The cost of ultra-long borrowing in Japan surpassed 4% last week, marking the highest yield on any Japanese sovereign debt in over three decades. The 40-year yields surged as traders sold bonds after Prime Minister Sanae Takaichi called a snap election for February, though yields later fell back.

Meanwhile, the Bank of Japan has kept interest rates on hold after news that December’s inflation rate fell to 2.1% from 2.9% in November.

Elsewhere, Eurozone annual inflation came in at 1.9% for December, down from the flash estimate of 2.0% and November’s 2.1%. US core PCE inflation for November – the Federal Reserve’s preferred inflation measure – was 2.8%, still above the Fed’s 2% target.

Figure in focus: 5%

China’s economy expanded by 5% in 2025, meeting the government’s official target, as a rise in exports helped offset sluggish domestic demand. Net exports accounted for almost a third of growth, marking their highest contribution since 1997 despite tensions over US tariffs.

Fourth-quarter growth slowed to 4.5% from 4.8% in Q3. China continues to suffer from a weak property market and subdued household consumption; its birth rate fell to a record low last year, underlining the long-term structural issues in the world’s second-largest economy.

Chart of the week – German economic sentiment

The ZEW Indicator of Economic Sentiment – based on a survey of German financial analysts and investors – increased markedly in January, to its highest level since July 2021. This reflects hopes for  ‘new momentum’, fuelled by Germany’s plans for massive infrastructure and defence spending. Order books are on the rise and industrial production at the end of 2025 was significantly higher than expected.
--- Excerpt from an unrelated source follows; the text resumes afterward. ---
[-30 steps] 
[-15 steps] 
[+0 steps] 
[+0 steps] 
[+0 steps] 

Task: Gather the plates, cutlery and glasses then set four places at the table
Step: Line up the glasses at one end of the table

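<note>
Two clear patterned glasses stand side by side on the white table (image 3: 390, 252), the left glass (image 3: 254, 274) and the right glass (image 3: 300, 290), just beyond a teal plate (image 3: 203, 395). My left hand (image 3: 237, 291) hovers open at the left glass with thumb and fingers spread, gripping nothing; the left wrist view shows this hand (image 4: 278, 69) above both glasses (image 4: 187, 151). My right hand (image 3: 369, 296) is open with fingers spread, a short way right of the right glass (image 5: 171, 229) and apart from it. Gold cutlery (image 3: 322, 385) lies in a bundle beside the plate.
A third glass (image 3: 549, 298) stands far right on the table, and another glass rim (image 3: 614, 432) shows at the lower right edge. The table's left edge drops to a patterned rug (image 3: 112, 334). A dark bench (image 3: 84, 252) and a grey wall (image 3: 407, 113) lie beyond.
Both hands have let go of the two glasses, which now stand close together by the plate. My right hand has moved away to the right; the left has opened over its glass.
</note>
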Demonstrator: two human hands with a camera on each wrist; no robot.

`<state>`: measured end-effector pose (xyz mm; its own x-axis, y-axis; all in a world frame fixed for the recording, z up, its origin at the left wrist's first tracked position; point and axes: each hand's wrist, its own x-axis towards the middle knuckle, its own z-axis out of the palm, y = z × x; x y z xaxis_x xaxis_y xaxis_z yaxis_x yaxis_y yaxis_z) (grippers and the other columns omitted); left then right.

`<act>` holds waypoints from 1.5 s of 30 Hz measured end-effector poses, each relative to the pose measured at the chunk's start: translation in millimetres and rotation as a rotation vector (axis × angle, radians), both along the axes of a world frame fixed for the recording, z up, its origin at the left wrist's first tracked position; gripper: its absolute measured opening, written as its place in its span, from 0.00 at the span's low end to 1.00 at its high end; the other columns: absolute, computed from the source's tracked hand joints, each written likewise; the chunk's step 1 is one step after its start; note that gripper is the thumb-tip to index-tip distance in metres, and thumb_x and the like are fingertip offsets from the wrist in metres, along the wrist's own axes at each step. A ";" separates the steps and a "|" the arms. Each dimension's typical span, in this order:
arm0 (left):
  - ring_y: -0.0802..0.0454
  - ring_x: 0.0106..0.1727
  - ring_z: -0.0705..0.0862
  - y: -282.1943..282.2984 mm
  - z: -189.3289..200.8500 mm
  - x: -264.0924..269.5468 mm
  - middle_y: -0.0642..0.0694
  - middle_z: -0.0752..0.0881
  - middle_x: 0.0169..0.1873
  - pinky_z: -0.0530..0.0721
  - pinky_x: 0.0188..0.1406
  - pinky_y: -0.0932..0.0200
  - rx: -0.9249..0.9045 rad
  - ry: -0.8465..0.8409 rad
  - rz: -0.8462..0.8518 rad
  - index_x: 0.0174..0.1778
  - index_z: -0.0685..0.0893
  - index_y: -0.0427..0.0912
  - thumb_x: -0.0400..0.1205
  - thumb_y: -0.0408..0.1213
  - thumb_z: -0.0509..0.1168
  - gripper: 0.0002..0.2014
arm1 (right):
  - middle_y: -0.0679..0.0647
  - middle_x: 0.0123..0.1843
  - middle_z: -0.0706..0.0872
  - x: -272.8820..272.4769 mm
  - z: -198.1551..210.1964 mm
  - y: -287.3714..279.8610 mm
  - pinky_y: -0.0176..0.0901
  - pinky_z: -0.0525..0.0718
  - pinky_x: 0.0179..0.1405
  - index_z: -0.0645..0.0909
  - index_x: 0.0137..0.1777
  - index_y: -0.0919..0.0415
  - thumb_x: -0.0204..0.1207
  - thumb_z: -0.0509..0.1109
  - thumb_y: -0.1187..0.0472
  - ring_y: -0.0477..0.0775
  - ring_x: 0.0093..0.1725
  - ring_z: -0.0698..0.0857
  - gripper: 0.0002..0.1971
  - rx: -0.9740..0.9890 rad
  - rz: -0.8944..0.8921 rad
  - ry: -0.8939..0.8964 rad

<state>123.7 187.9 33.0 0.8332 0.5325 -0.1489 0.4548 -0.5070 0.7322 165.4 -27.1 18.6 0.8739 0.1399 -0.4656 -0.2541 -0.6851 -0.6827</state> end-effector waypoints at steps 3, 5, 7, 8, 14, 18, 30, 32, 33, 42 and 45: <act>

Respondents’ assessment of the current economic situation improved, albeit modestly, but this is nevertheless encouraging.

Is it time to become more confident in Germany’s potential?

Words of wisdom – Creative destruction

A process where new technologies and innovations displace established economic structures, bringing short-term disruption, but ultimately shifting capital and labour towards greater productivity and growth.

A report from the World Economic Forum published during its recent annual meeting in Davos found that creative destruction today is powered “less by isolated breakthroughs and more by the combination, convergence and compounding of multiple technologies”.

The next wave of technological convergence is being driven partly by robotics moving from factories to human spaces, the WEF said.

What’s coming up?   

  • Germany’s closely watched Ifo Business Climate Index is issued on Monday.
  • On Wednesday, the Bank of Canada and Fed hold their respective interest rate-setting meetings – the Fed is widely expected to keep rates on hold.
  • Wednesday also sees the BoJ issue its latest monetary policy meeting minutes.
  • On Friday, the Eurozone publishes a flash estimate for Q4 GDP growth along with the latest unemployment rate.